Even more disturbing than that one outrageous comment by Choi were the parameters for what evidence was presented to the jury at all. Molly Knefel at the Guardian points out that the jury was specifically denied critical contextual information, and testimony of NYPD officers was privileged over physical evidence of the incident:

…the jury didn’t hear anything about the police violence that took place in Zuccotti Park that night. They didn’t hear about what happened there on November 15, 2011, when the park was first cleared. The violence experienced by Occupy protesters throughout its entirety was excluded from the courtroom. …Judge Ronald Zweibel consistently ruled that any larger context of what was happening around McMillan at the time of the arrest (let alone Bovell’s own history of violence) was irrelevant to the scope of the trial. …Despite photographs of her bruised body, including her right breast, the prosecution cast doubt upon McMillan’s allegations of being injured by the police – all while Officer Bovell repeatedly identified the wrong eye when testifying as to how McMillan injured him.

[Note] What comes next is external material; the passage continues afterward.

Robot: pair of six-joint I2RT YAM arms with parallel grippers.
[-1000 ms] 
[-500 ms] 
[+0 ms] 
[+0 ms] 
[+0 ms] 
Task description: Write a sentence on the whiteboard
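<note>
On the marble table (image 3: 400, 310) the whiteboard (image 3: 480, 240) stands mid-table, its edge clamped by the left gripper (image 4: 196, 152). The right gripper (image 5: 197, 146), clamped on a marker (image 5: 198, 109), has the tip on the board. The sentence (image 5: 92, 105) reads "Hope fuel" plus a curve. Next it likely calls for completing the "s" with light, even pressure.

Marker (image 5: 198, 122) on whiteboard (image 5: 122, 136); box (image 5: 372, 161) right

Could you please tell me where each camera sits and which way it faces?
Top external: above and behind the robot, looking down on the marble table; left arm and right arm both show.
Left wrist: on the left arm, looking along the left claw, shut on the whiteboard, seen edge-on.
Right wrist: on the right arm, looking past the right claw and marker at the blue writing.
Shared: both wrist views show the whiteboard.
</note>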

Although it’s any attorney’s job to try to emphasize the evidence that supports their client’s story and detract from the evidence that doesn’t, what happened in the courtroom during McMillan’s trial is a microcosmic representation of a persistent social reality: the ways in which cultural patterns of violence, especially against marginalized people, are made invisible and instead presented as isolated interpersonal events. In this way, campus sexual assault is downgraded from a national epidemic to an unfortunate misunderstanding between college kids. Violence against trans women is figured as a single transphobic individual, not a widespread and deadly problem. By removing the larger context of McMillan’s assault from the courtroom — like, for instance, the fact that Bovell has a history of violence and misconduct with the NYPD — the prosecution effectively denies that McMillan’s assault is part of a systemic problem and denies jurors the opportunity to come to that conclusion.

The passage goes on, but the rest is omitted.